# What to produce
Return the listing exactly, please; no pictures.

### Exercise data ###

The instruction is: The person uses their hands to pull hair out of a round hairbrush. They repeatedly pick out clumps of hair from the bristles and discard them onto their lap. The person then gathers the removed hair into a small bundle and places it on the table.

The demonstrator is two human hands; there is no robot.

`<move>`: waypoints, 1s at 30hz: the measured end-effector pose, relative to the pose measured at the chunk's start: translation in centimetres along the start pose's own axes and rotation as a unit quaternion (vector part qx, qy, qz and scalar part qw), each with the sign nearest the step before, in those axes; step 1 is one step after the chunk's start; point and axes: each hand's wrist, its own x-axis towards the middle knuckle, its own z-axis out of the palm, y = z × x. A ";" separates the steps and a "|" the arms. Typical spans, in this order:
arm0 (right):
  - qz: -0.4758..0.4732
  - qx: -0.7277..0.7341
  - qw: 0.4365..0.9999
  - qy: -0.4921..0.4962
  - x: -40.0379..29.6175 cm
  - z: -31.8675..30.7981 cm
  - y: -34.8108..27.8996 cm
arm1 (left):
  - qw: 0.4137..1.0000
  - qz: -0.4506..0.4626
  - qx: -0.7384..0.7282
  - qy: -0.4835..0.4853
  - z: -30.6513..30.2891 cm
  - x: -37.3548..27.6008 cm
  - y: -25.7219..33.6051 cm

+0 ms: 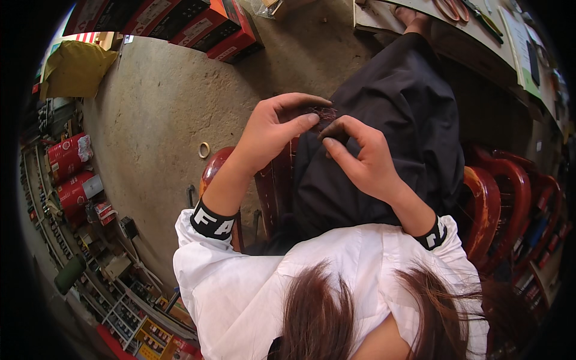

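Over my lap in dark trousers (382, 135), my left hand (288, 119) holds a small tangled bunch of thin, dark reddish strands (323, 113) between thumb and fingers; what they are made of I cannot tell. Just to its right is my right hand (360, 148), its thumb and curled fingertips brought together close to the lower end of the bunch. Whether something thin lies between those fingertips is too small to see. The fingertips of both hands look darkened.
A worktable (486, 31) at the upper right bears orange-handled scissors (452, 9), pliers (488, 27) and papers. Red and black boxes (202, 33) are stacked at the top left. A tape roll (204, 150) lies on the concrete floor. Wooden chairs (508, 189) stand at right, crowded shelves at left.
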 end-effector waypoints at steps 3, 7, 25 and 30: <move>0.006 0.010 1.000 -0.001 0.1 -0.3 -0.1 | 0.999 -0.016 -0.041 0.009 0.0 -0.2 0.6; -0.031 -0.040 0.999 0.006 0.1 0.0 -0.1 | 0.997 0.025 -0.038 0.066 0.9 -0.3 0.2; -0.020 -0.074 0.997 0.014 1.1 -0.8 -1.4 | 0.974 0.099 0.126 0.159 2.1 -0.4 0.1; 0.015 0.010 1.000 0.005 1.8 -1.7 -0.9 | 0.977 0.098 0.139 0.132 2.0 -0.5 0.3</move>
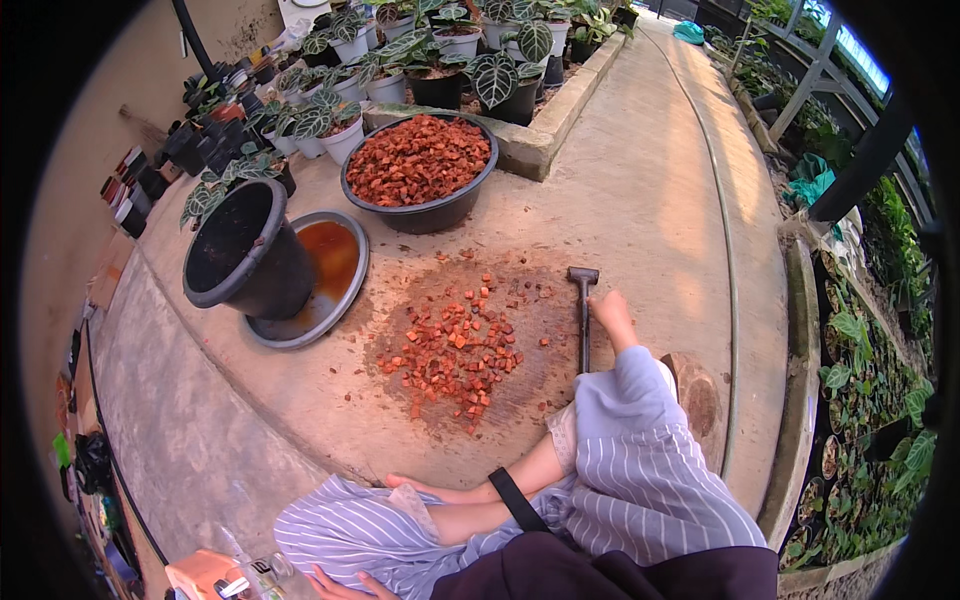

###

# The answer
The instruction is: The person uses their hands to pull hair out of a round hairbrush. They repeatedly pick out clumps of hair from the bristles and discard them onto their lap. The person then gathers the removed hair into a small bundle and places it on the table.

The demonstrator is two human hands; there is no robot.

`<move>`: waypoints, 1s at 30hz: the measured end-effector pose, relative to the pose measured at the chunk's start: translation in centimetres along the start pose's own axes and rotation as a unit quaternion (vector part qx, qy, qz and scalar part qw), each with the sign nearest the step before, in those axes; step 1 is one step after the chunk's start; point and axes: each hand's wrist, its own x-axis towards the middle knuckle, its own z-axis out of the palm, y = z × x. A ";" separates the steps and a "|" the arms. Typical spans, in this order:
arm0 (right):
  - qz: -0.4758..0.4732
  - qx: -0.7277..0.7341
  - qw: 0.4365..0.9999
  - qy: -0.4921..0.4962
  - x: -40.0379..29.6175 cm
  - z: -31.8675..30.7981 cm
  - y: -34.8108..27.8996 cm
arm1 (left):
  - qw: 0.4137..1.0000
  - qz: -0.4506..0.4626
  - qx: -0.7384..0.7282
  - qy: -0.4835..0.4853
  - z: -30.6513..30.2891 cm
  - x: -37.3548..27.6008 cm
  - y: -25.7219..33.6051 cm

+0 ms: 

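Over my lap in dark trousers (382, 135), my left hand (288, 119) holds a small tangled bunch of thin, dark reddish strands (323, 113) between thumb and fingers; what they are made of I cannot tell. Just to its right is my right hand (360, 148), its thumb and curled fingertips brought together close to the lower end of the bunch. Whether something thin lies between those fingertips is too small to see. The fingertips of both hands look darkened.
A worktable (486, 31) at the upper right bears orange-handled scissors (452, 9), pliers (488, 27) and papers. Red and black boxes (202, 33) are stacked at the top left. A tape roll (204, 150) lies on the concrete floor. Wooden chairs (508, 189) stand at right, crowded shelves at left.
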 end-effector waypoints at steps 3, 7, 25 and 30: <move>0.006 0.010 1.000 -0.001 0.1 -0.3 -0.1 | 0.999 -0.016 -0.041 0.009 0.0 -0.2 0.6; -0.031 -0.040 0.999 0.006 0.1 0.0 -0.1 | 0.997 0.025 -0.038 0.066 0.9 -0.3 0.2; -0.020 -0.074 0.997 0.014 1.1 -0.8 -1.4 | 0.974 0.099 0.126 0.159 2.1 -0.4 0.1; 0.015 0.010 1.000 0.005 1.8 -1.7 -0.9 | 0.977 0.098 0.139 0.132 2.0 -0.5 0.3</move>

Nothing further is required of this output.